> _Problem description_: Return only the lines from the top of the data down to the one that holds "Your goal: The", both included, without any pictures.

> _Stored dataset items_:
Content starts

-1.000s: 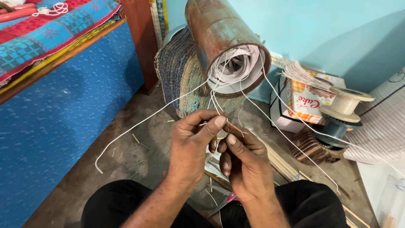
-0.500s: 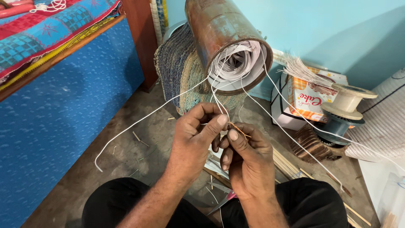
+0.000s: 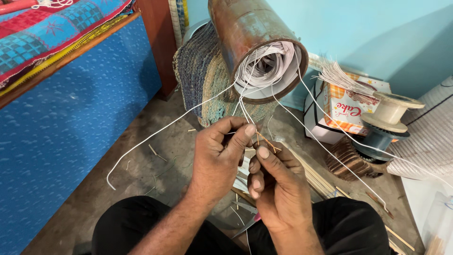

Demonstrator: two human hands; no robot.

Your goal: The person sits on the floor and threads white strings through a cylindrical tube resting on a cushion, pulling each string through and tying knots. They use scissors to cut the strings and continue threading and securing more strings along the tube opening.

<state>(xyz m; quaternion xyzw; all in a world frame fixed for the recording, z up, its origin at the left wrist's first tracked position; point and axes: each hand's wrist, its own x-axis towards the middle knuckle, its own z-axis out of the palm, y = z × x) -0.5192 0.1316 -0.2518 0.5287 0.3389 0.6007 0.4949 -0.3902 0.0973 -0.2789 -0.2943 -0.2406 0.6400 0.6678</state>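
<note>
Left of the rusty metal drum (image 3: 250, 35), a blue cabinet (image 3: 71, 123) stands on the floor. White wires (image 3: 264, 66) spill from the drum's open mouth. Below the drum, the left hand (image 3: 219, 156) pinches white wire strands between thumb and fingers; the right hand (image 3: 278, 189), touching it, is closed on thin copper strands (image 3: 266, 140). Right of the drum sits a spool (image 3: 389, 118).

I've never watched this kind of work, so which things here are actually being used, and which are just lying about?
In use:
left hand and right hand, pinching bared copper strands
thin white insulated wires
rusty metal cylinder the wires run out of

Lying about:
cream plastic spool
orange checked cardboard box
blue patterned cabinet
woven fabric bundle
wooden sticks on the floor
</note>
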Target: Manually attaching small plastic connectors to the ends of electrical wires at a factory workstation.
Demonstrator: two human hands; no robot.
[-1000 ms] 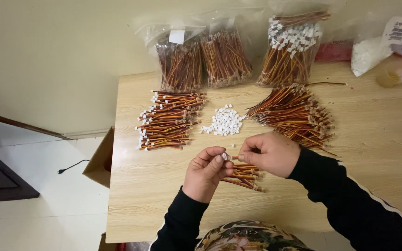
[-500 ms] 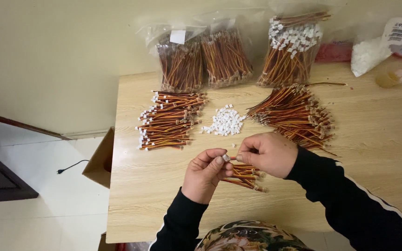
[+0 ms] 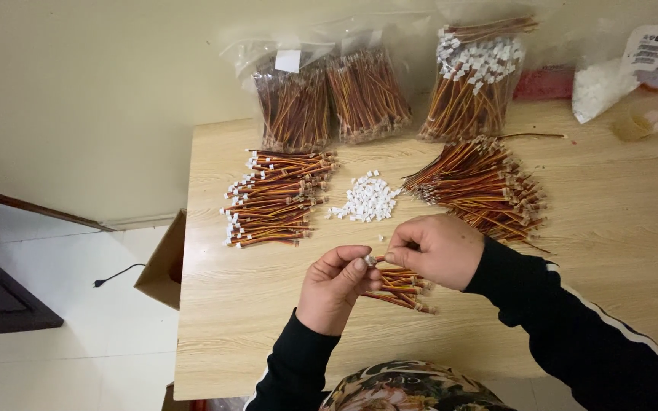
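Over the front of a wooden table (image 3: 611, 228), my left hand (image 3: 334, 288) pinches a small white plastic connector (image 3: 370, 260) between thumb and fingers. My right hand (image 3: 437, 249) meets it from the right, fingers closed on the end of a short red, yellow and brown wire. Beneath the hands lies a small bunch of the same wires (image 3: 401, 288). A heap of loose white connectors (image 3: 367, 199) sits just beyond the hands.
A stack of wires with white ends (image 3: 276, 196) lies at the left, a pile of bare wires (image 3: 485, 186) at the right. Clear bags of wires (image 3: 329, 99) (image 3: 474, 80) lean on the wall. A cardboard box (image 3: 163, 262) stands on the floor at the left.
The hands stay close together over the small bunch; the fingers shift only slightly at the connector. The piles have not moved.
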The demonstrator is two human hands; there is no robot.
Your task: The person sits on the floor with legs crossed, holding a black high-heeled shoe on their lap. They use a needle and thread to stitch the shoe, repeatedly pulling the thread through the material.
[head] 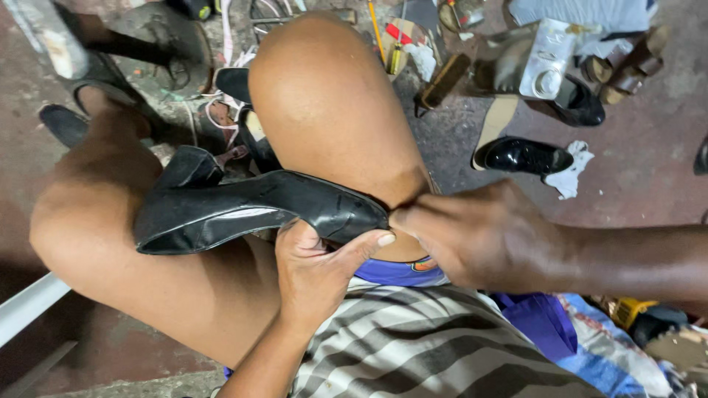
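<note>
Head view, looking down at a seated person's lap and hands.
Floor: reddish concrete floor (641, 184), worn, with tools and shoes scattered across its far part.
Legs: two bare knees (324, 103) raised and crossed in the middle of the view, above a grey and white striped shirt (413, 346) at the lower edge.
Shoe in hand: black high-heeled shoe (251, 210) lying on its side across the thighs, toe pointing towards the person's right, heel end towards the left edge of the view.
Right hand (487, 236): comes in from the right edge, fingers closed in a narrow pinch at the toe tip of the heeled shoe; what is pinched cannot be told.
Left hand (317, 265): rises from below, wrapped around the front part of the heeled shoe from beneath, thumb pressed along the toe edge and almost meeting the right hand.
Glossy black shoe (523, 156): on the floor well beyond the right hand, just beside a crumpled white rag (571, 177).
Wooden brush (442, 81): on the floor near the upper knee, tilted.
Pencil (377, 29): yellow, at the top edge, near the brush.
</note>
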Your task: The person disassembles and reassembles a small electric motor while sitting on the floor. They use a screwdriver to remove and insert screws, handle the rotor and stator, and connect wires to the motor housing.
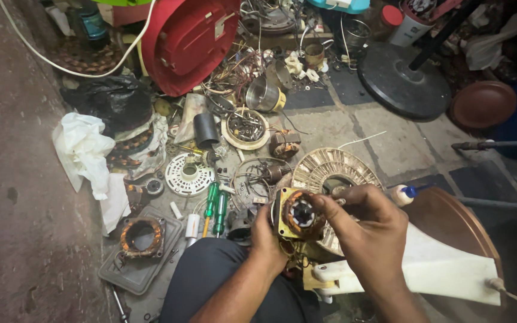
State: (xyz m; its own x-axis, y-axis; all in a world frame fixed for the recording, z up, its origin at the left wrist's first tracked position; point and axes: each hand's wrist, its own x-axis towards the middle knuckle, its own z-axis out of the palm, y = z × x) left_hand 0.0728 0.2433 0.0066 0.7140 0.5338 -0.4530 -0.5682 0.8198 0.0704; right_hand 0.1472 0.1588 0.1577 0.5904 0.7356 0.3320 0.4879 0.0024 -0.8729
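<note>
Motor stator [299, 213], square with copper windings and a round bore, sits low in the middle of the view over the person's lap, above the floor's clutter. Behind it lies a ribbed round fan housing [330, 168]. Right hand [371, 230] reaches in, fingers [330, 203] pinched at the stator's top edge. Left hand [266, 236] clasps its left side. Two green screwdrivers [216, 206] lie just left.

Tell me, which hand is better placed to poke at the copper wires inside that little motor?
Probably the right hand. Its fingertips already sit at the rim of the motor stator, right by the copper windings. The left hand is wrapped around the stator's side from below, holding it up, so it seems busy.
</note>
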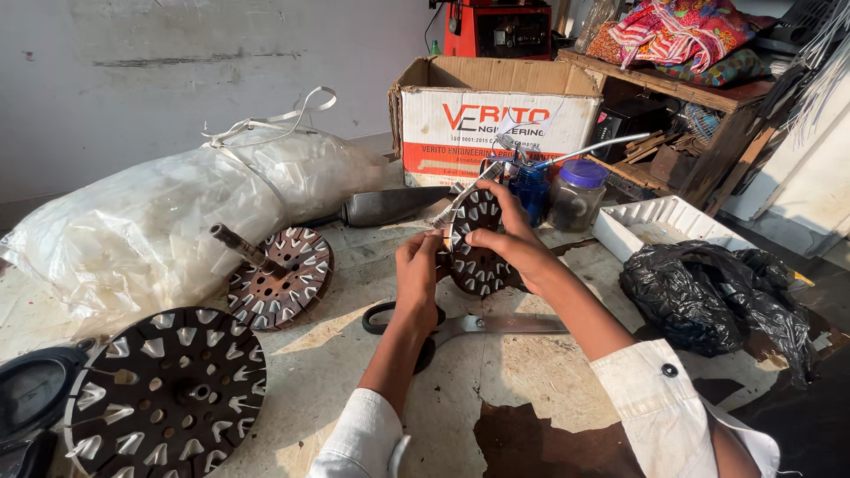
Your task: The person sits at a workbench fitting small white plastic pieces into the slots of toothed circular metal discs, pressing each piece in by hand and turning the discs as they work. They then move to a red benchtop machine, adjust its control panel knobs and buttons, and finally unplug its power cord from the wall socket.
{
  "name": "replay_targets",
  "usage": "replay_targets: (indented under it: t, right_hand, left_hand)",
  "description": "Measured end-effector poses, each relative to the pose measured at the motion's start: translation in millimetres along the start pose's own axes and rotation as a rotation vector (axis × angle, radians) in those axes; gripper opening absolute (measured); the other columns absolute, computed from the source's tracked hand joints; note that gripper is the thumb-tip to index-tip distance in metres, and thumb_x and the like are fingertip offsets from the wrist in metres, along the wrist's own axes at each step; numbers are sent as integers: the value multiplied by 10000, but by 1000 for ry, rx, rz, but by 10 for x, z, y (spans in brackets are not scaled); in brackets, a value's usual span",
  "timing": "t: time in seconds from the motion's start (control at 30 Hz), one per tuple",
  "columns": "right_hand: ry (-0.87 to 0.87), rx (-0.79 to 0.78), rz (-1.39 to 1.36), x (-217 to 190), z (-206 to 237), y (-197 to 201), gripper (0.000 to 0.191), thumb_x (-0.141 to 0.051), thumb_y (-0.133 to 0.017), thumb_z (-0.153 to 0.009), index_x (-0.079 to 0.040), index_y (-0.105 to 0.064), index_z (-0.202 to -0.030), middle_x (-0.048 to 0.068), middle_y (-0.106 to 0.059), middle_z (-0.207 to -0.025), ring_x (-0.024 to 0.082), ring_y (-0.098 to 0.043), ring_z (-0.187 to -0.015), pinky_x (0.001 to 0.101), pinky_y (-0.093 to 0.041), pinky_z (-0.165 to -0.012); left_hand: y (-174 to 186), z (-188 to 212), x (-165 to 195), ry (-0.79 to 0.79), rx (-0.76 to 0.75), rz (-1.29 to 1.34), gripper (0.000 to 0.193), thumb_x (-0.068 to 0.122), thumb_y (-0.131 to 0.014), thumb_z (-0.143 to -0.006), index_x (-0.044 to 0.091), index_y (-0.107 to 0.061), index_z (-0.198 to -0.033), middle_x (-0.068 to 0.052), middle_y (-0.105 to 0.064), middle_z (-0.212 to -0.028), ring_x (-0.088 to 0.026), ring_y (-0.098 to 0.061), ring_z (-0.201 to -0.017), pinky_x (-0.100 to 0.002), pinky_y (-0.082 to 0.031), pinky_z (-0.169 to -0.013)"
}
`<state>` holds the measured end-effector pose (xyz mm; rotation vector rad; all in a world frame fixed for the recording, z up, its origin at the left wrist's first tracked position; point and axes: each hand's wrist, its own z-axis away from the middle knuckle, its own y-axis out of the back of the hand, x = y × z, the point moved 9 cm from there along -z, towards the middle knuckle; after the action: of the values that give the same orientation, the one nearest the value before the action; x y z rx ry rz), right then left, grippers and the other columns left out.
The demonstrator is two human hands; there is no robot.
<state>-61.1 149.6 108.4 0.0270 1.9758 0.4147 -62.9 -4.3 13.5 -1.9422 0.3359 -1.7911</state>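
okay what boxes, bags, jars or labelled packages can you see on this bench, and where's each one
Cardboard box: back centre, open top, white front panel with red and black print.
Plastic sack: left, bulky, translucent white, strapped.
Jar: before the box, dark contents, purple lid.
Black bag: right, crumpled.
White tray: right, behind the bag.

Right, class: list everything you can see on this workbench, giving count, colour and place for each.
slotted stator core: 1, dark brown, held upright at centre
stator core with shaft: 1, brown, left of centre
large stator core: 1, dark, lower left
scissors: 1, black-handled, flat under the hands
plastic-wrapped bundle: 1, clear white, left
cardboard box: 1, brown and white, back centre
jar: 1, purple-lidded, beside box
white tray: 1, right
black plastic bag: 1, right
left hand: touching the core's left edge
right hand: gripping the core's face
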Motion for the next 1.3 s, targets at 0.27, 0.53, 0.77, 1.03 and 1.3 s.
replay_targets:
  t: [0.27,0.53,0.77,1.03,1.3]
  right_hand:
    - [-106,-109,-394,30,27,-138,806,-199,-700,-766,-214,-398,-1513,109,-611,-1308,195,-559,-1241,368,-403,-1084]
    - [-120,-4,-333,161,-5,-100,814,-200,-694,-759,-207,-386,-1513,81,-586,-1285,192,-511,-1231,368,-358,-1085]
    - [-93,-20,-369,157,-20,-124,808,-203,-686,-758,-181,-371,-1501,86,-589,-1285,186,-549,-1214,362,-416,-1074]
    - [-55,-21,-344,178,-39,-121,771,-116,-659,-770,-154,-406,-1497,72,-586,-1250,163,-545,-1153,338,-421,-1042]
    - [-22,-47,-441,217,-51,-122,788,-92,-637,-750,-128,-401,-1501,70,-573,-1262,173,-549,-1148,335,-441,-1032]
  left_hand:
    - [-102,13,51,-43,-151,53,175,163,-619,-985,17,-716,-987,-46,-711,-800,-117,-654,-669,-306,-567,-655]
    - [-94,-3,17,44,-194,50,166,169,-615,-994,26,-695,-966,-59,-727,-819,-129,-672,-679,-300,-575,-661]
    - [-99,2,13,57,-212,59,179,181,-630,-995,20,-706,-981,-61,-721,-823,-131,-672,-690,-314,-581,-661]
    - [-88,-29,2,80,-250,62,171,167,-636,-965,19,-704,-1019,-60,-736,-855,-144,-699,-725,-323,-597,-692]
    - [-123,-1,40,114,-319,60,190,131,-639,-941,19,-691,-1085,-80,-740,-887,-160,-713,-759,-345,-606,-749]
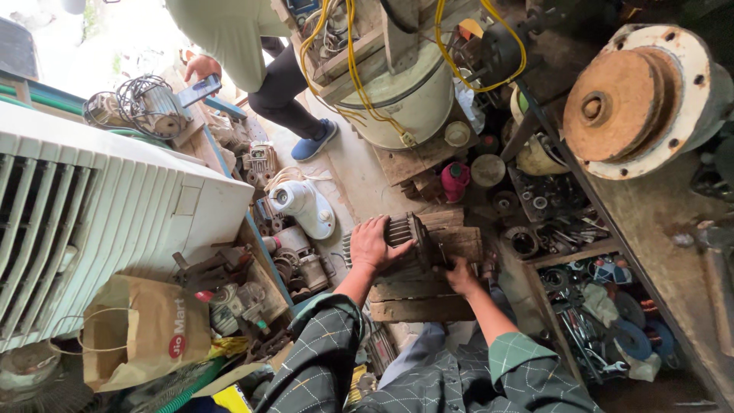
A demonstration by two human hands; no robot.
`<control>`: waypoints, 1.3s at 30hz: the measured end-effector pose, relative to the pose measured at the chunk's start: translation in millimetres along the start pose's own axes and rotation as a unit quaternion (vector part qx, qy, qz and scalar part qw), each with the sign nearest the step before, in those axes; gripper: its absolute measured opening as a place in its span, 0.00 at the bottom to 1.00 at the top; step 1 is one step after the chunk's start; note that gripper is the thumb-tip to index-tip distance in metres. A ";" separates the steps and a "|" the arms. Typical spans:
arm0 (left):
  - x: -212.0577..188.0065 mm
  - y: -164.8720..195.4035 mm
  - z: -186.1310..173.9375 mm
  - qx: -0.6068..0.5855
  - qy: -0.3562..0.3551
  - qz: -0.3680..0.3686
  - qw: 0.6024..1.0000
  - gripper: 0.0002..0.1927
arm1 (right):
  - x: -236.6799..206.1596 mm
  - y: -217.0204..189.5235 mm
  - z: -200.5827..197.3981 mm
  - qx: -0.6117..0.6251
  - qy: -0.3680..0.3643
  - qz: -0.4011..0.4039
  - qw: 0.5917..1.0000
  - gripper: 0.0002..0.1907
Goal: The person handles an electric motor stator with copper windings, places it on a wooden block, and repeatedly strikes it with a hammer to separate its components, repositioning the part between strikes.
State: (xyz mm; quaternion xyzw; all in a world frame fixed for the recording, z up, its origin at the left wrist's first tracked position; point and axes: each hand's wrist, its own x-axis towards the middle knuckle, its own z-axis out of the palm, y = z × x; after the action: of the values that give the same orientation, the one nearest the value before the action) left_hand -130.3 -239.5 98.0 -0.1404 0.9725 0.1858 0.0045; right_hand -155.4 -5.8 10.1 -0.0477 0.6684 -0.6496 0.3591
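Note:
A grey finned electric motor lies on stacked wooden blocks at the middle of the head view. My left hand rests on top of its ribbed casing, fingers spread over the fins. My right hand grips the motor's right end, down against a wooden block. Both my sleeves are dark green plaid.
A white slatted cooler stands at left, a brown paper bag before it. Another person stands at the top holding a phone. A white drum with yellow cables, a rusty flanged disc and shelves of metal parts crowd the right.

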 end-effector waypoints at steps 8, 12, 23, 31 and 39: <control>0.2 -1.3 1.9 -0.007 0.004 0.002 1.000 0.45 | 2.2 -1.5 -0.2 -0.028 -0.001 -0.015 0.999 0.19; 0.5 -2.9 3.9 0.001 0.014 0.026 1.000 0.45 | 1.9 1.5 0.5 0.040 -0.041 0.001 0.998 0.19; -1.6 -2.7 3.2 0.006 0.012 0.021 1.000 0.46 | 2.2 6.7 -7.4 0.025 -0.047 -0.007 0.999 0.22; 0.2 -3.0 3.0 -0.001 0.014 0.013 1.000 0.46 | 4.7 -2.2 -6.1 -0.002 -0.036 -0.011 0.999 0.25; -1.1 -0.8 -0.9 -0.004 0.029 0.021 0.999 0.43 | 5.8 -6.3 -8.8 -0.149 -0.023 0.009 0.988 0.23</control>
State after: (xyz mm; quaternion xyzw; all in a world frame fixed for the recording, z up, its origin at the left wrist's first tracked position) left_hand -129.0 -240.2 98.6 -0.1257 0.9742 0.1855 -0.0286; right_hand -167.0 -2.5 12.5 -0.1099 0.7499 -0.5382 0.3687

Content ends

> _Written response_:
-1.000s: 
-0.500s: 
+0.000s: 

Demonstrator: two human hands; no robot.

Your goal: The person sits on the floor and threads white strings through a cylindrical tube resting on a cushion, pulling each string through and tying knots. They use scissors to cut the strings and continue threading and securing more strings along the tube opening.

The output is complete, and nothing more is needed.